Understanding and Mitigating Demographic Bias in Biometric Systems(UMDBB)

This workshop on bias and fairness of biometric systems highly complements the main ICPR 2022 conference and its tracks 1, 2, 3, and 4. Although the main conference has a track 4 on biometrics and human-machine interaction, the topic of bias and fairness of biometric systems needs a dedicated session of its own.

With recent advances in deep learning obtaining hallmark accuracy rates for various computer vision applications, biometrics is a widely adopted technology for recognizing identities, surveillance, border control, and mobile user authentication. However, over the last few years, the fairness of this automated biometric-based recognition and attribute classification methods have been questioned across demographic variations by media articles in the well-known press, academic, and industry research. Specifically, facial analysis technology is reported to be biased against darker-skinned people like African Americans, and women. This has led to the ban of facial recognition technology for government use. Apart from facial analysis, bias is also reported for other biometric modalities such as ocular and fingerprint and other AI systems based on biometric images such as face morphing attack detection algorithms. Despite existing work in this field, the state-of-the-art is still at its initial stages. There is a pressing need to examine the bias of existing biometric modalities and the development of advanced methods for bias mitigation in existing biometric-based systems. This workshop provides the forum for addressing the recent advancement and challenges in the field. The expected outcomes are to increase awareness of demographic effects, recent advances and provide a common ground of discussion for academicians, industry, and government.

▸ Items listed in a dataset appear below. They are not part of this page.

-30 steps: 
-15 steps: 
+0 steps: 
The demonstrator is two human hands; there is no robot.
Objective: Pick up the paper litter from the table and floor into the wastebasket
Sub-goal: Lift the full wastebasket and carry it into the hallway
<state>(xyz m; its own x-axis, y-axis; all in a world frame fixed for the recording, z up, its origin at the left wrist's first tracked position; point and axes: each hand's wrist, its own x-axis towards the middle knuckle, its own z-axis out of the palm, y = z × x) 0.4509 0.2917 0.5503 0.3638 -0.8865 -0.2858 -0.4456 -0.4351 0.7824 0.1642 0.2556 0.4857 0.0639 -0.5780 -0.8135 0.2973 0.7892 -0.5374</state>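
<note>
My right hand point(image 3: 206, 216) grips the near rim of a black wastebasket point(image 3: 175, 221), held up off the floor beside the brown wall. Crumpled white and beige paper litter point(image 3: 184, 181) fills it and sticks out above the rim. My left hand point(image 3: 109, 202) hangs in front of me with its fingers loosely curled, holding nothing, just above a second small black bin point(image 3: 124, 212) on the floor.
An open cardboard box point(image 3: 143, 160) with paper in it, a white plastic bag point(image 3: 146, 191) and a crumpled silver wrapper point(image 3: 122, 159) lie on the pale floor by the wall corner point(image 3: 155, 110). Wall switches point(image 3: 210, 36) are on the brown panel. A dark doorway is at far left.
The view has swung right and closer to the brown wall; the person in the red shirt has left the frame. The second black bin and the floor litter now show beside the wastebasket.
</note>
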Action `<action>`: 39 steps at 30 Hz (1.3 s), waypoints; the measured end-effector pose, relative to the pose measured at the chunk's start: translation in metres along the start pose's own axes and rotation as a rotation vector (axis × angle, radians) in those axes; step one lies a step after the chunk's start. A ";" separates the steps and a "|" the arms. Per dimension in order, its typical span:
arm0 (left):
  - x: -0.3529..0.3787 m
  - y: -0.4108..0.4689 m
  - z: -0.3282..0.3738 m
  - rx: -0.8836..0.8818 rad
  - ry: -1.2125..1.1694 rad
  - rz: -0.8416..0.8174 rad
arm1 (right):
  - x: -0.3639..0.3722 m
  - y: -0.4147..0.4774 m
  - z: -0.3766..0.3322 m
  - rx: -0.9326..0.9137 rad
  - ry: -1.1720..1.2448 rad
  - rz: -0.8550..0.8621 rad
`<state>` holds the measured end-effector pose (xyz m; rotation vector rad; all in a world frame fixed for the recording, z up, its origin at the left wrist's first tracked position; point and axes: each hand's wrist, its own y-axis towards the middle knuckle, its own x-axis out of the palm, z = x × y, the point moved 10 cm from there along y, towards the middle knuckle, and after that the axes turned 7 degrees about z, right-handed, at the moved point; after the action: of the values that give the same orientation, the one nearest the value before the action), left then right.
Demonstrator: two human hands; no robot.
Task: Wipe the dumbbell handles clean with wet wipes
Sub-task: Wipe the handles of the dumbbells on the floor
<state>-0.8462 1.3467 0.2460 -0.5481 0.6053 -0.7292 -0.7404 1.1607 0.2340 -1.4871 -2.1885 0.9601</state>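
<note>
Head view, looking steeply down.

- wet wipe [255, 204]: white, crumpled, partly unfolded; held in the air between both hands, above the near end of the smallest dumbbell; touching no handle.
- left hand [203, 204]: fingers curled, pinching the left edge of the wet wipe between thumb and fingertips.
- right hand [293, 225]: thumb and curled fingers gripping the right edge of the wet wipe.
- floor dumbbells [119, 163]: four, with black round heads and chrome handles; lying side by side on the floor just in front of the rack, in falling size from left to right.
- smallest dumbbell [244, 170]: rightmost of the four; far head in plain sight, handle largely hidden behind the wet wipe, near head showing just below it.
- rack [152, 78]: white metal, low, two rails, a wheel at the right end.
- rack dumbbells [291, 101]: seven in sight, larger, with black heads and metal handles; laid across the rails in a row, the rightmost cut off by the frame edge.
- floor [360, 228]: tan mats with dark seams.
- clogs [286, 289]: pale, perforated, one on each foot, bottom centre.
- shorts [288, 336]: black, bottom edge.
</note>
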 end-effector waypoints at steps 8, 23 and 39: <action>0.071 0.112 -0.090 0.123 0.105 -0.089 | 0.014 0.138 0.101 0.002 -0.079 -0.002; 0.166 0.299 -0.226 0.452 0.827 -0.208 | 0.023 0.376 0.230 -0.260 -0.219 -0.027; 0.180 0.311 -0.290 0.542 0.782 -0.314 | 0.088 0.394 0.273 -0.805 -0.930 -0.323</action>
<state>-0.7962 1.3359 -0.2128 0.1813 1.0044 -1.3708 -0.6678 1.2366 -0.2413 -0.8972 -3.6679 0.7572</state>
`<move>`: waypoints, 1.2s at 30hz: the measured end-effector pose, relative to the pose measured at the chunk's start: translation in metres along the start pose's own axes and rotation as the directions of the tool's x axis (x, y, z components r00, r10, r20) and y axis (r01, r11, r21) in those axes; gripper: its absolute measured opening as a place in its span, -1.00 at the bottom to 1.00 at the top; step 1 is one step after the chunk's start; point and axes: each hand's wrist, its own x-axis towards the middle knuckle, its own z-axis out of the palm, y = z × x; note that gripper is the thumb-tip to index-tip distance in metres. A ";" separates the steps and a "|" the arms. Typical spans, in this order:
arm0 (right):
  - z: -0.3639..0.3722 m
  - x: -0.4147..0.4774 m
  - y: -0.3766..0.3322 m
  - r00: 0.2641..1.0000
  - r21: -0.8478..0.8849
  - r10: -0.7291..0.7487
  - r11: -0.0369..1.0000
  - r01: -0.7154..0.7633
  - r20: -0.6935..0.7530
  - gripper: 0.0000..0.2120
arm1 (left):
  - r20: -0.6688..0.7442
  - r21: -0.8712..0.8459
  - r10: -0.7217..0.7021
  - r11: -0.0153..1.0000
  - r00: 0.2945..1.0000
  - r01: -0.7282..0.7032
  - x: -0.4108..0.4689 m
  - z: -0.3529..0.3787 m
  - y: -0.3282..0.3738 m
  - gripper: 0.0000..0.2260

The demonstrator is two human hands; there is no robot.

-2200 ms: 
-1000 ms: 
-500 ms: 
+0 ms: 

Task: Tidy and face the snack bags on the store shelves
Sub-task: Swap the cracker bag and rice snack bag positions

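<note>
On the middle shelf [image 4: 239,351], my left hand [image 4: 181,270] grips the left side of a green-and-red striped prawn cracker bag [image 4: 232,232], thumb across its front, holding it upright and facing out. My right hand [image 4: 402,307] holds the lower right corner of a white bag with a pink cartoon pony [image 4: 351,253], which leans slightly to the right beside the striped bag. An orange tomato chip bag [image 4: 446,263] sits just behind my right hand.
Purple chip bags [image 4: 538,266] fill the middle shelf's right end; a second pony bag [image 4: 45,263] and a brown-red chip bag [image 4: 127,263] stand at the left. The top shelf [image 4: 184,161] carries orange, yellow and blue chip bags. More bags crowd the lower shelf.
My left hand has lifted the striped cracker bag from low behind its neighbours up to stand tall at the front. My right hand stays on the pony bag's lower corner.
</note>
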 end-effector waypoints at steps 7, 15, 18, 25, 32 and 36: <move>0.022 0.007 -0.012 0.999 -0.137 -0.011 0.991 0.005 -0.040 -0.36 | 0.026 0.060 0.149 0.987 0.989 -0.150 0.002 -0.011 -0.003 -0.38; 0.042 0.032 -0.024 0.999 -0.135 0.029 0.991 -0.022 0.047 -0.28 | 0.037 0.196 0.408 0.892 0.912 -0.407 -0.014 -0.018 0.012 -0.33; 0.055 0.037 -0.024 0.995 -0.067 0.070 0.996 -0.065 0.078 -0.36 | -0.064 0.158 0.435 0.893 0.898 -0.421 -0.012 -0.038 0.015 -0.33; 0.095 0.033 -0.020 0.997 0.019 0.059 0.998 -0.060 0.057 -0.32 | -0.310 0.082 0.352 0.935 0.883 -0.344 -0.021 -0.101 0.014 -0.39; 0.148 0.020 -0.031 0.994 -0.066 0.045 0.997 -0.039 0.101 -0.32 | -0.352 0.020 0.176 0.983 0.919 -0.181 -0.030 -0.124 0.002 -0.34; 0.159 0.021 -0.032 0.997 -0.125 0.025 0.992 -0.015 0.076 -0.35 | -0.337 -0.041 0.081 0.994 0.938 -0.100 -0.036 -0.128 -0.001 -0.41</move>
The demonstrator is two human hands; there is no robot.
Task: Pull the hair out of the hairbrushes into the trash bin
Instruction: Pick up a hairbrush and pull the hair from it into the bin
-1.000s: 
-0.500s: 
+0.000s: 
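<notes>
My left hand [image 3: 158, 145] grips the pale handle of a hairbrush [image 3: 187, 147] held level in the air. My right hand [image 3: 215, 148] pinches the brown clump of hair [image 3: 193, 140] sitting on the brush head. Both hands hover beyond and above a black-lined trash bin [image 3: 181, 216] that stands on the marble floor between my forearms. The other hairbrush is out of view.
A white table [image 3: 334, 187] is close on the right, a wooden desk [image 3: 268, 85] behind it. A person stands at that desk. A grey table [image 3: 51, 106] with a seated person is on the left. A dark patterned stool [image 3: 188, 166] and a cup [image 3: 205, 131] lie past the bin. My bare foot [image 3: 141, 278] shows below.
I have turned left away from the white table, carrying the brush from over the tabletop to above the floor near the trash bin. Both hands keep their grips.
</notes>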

Goals and Technical Issues addressed

  • To address significant advances in the field of fairness and bias in AI with an application to biometrics systems.
  • To provide a common forum for applied and academic researchers to exchange ideas on metrics and methods for evaluating and mitigating demographic effects in biometric performance.
  • To address the disconnect between the work done by government, academicians, and industry.
  • Topics Covered

  • Statistical modeling of the demographic bias of the biometric systems across age, gender, and race in different image spectrums.
  • Theoretical explanation and nomenclature regarding demographic effects in biometric systems.
  • Modeling the compound impact of covariates such as lighting variations, make-up, pose, etc., in differential accuracy of the biometric systems across demographic variations.
  • Explainable AI techniques to understand the cause of demographic variations in biometric systems.
  • Evaluation of bias of speaker recognition system, and other behavioral biometrics.
  • Biological origins of demographic effects on physical and behavioral biometric traits.
  • Bias mitigation techniques that offer the best trade-off between accuracy and bias.
  • Bias mitigation techniques in the absence of demographic variables.
  • Techniques on enhancing privacy and fairness of the biometric surveillance system.
  • Evaluation of bias of biometric data manipulation detection algorithms across demographics.
  • Investigation of novel bias-free biometric modalities.